AIM OF THE EXERCISE -
Two lines below mark the span: the one containing "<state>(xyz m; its" and the one containing "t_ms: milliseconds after". Set down both, plus every line between, exactly as they stand, and nothing else.
--- INFORMATION SUPPLIED ---
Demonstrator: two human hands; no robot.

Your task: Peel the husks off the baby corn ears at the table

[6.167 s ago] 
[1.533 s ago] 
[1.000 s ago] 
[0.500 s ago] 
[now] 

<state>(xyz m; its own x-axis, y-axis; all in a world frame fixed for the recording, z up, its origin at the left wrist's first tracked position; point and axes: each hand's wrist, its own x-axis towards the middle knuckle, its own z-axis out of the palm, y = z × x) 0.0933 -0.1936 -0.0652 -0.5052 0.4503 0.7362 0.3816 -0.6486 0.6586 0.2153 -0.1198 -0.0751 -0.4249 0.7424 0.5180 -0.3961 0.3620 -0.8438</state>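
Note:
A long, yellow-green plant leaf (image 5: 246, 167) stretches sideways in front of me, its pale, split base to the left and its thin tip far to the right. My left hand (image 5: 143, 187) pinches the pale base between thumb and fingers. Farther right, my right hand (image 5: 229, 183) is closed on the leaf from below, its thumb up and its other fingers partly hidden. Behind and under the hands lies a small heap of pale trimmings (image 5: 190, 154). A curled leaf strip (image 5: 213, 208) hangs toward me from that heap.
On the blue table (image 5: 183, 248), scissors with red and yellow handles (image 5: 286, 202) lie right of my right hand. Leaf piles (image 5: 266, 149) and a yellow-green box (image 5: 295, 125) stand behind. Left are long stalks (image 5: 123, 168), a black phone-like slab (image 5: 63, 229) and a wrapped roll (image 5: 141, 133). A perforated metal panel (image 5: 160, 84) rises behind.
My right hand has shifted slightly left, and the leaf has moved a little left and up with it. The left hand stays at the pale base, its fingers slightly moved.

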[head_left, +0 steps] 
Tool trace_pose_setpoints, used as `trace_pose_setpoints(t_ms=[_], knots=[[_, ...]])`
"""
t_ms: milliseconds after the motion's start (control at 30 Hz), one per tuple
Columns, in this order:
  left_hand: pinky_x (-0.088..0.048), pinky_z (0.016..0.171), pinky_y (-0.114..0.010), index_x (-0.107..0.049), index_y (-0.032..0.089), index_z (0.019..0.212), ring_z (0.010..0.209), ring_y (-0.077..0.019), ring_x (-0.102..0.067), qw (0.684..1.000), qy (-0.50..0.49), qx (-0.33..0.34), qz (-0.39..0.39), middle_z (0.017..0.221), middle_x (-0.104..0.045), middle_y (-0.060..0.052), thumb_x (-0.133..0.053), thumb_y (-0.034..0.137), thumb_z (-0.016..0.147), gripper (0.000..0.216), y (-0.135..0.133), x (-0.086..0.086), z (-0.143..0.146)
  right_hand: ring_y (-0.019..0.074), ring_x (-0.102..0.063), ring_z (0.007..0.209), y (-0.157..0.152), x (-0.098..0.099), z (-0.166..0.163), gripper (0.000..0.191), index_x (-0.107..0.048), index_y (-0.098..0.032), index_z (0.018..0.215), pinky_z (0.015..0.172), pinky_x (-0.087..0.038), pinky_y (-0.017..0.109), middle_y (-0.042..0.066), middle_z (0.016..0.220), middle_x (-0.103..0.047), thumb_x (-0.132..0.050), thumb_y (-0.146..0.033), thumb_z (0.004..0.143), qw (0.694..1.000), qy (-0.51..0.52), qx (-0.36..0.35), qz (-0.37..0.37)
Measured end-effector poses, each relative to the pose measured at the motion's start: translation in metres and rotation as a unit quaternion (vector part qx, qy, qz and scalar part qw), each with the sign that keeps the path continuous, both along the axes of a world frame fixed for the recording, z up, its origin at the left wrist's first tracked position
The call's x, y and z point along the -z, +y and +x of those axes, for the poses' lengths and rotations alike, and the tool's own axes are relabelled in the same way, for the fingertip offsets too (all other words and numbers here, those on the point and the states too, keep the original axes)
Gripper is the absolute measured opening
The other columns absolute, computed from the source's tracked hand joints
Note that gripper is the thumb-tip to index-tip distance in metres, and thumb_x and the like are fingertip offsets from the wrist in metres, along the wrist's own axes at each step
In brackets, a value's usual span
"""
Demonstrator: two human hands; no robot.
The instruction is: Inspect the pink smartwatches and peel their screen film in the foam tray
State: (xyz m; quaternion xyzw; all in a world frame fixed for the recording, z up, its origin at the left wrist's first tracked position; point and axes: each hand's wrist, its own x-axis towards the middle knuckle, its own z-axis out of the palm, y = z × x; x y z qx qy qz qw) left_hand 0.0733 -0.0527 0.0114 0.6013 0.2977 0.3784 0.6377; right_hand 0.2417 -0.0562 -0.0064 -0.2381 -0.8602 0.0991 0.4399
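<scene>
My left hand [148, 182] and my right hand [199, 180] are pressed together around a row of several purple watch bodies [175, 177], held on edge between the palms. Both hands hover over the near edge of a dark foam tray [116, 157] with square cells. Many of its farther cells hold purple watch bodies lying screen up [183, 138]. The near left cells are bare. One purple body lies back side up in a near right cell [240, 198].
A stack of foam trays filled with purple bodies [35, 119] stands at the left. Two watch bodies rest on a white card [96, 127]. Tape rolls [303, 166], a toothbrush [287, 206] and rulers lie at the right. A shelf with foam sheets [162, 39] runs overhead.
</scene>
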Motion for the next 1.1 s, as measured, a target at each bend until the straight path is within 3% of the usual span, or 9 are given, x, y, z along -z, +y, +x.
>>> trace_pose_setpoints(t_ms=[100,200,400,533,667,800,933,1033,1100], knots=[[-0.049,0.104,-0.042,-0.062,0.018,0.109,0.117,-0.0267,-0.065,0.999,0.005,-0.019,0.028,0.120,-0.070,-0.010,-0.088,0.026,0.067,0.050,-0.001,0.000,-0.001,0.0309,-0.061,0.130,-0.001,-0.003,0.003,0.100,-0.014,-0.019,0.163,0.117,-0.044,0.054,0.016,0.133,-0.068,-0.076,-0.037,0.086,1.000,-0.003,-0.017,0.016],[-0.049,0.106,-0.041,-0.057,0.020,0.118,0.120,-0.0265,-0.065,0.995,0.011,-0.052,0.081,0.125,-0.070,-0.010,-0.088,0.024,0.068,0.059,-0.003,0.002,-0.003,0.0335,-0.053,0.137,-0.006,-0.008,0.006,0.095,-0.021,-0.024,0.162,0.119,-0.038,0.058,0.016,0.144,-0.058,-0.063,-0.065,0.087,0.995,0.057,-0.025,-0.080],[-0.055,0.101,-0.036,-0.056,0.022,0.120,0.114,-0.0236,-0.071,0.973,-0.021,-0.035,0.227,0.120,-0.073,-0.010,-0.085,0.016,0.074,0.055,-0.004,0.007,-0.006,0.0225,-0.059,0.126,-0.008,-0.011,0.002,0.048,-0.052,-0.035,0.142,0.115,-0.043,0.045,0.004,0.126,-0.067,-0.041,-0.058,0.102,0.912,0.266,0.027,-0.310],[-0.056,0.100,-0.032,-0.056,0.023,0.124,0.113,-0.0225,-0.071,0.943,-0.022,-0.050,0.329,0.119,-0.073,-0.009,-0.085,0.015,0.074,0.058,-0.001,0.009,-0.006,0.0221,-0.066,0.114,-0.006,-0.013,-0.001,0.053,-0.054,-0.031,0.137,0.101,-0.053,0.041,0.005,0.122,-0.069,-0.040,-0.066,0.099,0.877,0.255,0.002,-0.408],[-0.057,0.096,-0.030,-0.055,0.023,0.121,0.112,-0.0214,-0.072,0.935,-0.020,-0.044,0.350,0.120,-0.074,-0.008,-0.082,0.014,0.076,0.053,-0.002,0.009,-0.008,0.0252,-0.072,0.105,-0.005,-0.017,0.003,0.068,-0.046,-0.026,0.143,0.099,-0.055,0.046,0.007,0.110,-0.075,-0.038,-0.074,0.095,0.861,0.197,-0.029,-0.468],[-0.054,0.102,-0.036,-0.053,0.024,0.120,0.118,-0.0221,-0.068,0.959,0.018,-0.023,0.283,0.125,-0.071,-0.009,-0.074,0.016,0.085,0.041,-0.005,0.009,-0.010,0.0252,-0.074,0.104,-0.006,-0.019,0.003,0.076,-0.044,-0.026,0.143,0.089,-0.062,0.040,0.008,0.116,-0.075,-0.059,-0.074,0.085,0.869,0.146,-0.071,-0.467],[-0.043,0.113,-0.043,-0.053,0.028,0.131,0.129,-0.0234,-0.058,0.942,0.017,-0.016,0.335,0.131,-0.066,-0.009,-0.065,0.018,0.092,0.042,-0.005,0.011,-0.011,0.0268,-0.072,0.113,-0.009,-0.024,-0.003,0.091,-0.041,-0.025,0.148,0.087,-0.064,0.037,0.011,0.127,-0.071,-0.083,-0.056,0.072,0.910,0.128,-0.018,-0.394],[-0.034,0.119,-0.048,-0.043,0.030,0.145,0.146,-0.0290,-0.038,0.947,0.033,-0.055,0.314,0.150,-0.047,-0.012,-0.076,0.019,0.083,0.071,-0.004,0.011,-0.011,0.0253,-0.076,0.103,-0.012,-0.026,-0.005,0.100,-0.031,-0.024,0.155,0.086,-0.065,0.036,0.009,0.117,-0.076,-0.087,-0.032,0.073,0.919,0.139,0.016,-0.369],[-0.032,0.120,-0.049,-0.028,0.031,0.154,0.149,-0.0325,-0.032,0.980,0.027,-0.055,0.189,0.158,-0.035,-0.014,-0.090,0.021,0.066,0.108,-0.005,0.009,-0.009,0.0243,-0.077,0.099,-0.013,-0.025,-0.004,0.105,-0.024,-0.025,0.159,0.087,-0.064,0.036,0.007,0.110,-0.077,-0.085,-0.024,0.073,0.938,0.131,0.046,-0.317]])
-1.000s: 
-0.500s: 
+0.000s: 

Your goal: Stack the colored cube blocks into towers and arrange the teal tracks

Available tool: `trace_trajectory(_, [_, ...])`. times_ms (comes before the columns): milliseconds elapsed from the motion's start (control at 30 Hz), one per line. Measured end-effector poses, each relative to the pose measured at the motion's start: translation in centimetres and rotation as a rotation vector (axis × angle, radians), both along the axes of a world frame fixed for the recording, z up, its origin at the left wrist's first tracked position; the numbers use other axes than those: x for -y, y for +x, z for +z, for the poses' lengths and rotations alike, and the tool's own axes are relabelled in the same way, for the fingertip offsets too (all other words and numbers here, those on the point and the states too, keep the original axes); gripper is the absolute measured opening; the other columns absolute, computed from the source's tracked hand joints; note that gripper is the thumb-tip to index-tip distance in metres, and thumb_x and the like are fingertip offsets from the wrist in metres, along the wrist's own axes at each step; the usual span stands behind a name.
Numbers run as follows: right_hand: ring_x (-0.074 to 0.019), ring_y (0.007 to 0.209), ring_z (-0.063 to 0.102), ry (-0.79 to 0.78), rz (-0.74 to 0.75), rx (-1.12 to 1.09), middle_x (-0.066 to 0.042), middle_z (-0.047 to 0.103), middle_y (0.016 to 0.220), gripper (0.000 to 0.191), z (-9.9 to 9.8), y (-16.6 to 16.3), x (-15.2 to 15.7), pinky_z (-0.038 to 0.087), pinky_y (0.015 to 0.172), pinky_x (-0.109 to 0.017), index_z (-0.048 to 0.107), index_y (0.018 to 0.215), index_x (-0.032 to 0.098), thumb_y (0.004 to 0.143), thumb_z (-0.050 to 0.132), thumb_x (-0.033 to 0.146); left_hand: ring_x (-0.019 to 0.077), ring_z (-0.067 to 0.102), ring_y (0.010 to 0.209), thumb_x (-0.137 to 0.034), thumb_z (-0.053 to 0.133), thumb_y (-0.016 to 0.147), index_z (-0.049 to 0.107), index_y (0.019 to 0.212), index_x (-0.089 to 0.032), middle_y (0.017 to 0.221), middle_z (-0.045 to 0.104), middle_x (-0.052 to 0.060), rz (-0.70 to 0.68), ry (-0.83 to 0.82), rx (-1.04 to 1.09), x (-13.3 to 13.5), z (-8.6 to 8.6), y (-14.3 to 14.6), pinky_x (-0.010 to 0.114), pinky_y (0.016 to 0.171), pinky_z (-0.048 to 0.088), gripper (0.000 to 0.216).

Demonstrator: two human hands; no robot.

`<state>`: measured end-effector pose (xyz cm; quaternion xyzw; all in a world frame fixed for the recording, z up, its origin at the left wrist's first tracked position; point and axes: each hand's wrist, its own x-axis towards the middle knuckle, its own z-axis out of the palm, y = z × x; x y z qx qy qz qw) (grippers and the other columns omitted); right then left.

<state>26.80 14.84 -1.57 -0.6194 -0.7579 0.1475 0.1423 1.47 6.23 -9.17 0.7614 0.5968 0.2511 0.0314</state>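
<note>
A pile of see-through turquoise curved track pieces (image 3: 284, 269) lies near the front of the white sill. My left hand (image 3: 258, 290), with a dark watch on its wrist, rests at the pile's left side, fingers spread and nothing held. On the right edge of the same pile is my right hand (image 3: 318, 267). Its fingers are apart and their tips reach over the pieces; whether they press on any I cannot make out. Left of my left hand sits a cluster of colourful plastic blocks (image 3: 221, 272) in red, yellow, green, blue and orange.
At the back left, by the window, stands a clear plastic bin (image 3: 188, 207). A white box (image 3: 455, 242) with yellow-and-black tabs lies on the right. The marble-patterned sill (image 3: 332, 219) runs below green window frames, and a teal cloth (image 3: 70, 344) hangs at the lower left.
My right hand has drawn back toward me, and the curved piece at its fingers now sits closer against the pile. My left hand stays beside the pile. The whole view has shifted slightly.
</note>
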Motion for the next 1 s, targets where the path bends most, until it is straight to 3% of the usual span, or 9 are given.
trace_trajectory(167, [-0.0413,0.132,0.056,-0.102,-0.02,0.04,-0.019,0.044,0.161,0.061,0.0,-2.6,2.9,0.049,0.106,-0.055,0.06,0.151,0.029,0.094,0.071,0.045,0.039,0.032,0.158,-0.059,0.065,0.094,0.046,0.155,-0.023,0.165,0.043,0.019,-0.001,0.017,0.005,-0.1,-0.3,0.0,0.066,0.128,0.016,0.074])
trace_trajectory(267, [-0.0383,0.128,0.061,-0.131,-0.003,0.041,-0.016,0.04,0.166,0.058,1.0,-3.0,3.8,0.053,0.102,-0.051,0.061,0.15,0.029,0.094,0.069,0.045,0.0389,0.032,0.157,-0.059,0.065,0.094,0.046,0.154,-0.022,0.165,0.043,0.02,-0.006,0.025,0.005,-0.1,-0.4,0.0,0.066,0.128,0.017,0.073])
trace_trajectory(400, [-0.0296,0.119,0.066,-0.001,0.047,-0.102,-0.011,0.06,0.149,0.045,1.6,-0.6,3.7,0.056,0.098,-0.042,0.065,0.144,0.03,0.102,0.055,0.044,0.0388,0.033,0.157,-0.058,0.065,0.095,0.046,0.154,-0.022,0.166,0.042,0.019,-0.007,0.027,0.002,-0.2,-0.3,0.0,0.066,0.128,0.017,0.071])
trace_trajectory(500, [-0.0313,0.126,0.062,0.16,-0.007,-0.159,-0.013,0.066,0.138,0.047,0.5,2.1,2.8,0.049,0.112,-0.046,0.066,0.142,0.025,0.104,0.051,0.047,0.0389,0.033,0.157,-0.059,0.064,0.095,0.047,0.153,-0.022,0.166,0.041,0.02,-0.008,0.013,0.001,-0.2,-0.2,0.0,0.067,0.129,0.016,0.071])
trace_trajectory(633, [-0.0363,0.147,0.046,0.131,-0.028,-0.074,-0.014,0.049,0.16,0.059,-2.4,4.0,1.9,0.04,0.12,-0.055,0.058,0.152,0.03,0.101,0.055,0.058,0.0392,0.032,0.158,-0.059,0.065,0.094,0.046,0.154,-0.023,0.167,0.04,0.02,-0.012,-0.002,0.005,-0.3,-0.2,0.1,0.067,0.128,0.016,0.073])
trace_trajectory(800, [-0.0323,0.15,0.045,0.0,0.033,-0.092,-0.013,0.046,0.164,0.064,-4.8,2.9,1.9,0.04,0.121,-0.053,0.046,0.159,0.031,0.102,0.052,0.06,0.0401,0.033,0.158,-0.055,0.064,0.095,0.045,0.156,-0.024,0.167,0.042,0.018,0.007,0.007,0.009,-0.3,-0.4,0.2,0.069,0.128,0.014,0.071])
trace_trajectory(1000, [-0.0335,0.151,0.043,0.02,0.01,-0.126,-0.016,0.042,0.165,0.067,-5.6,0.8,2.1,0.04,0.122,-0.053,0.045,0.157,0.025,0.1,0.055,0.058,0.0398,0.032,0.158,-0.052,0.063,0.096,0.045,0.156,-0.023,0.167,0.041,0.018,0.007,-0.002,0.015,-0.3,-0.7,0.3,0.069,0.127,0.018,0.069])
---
EXPECTED ANSWER -
<state>(xyz m; its own x-axis, y-axis; all in a world frame fixed for the recording, z up, its origin at the left wrist's first tracked position; point and axes: each hand's wrist, its own x-axis towards the middle knuckle, its own z-axis out of the palm, y = z × x) 0.0933 -0.1936 -0.0652 -0.5052 0.4503 0.7362 0.3816 -0.6486 0.6586 0.2153 -0.1198 -0.0751 -0.4249 0.7424 0.5180 -0.3961 0.3620 -0.8438</state>
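Note:
A long, yellow-green plant leaf (image 5: 246, 167) stretches sideways in front of me, its pale, split base to the left and its thin tip far to the right. My left hand (image 5: 143, 187) pinches the pale base between thumb and fingers. Farther right, my right hand (image 5: 229, 183) is closed on the leaf from below, its thumb up and its other fingers partly hidden. Behind and under the hands lies a small heap of pale trimmings (image 5: 190, 154). A curled leaf strip (image 5: 213, 208) hangs toward me from that heap.
On the blue table (image 5: 183, 248), scissors with red and yellow handles (image 5: 286, 202) lie right of my right hand. Leaf piles (image 5: 266, 149) and a yellow-green box (image 5: 295, 125) stand behind. Left are long stalks (image 5: 123, 168), a black phone-like slab (image 5: 63, 229) and a wrapped roll (image 5: 141, 133). A perforated metal panel (image 5: 160, 84) rises behind.
My right hand has shifted slightly left, and the leaf has moved a little left and up with it. The left hand stays at the pale base, its fingers slightly moved.
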
[head_left, +0 steps] 
Tool trace_pose_setpoints, used as `trace_pose_setpoints(t_ms=[_], knots=[[_, ...]])`
"""
t_ms: milliseconds after the motion's start (control at 30 Hz), one per tuple

The required output has been given in full.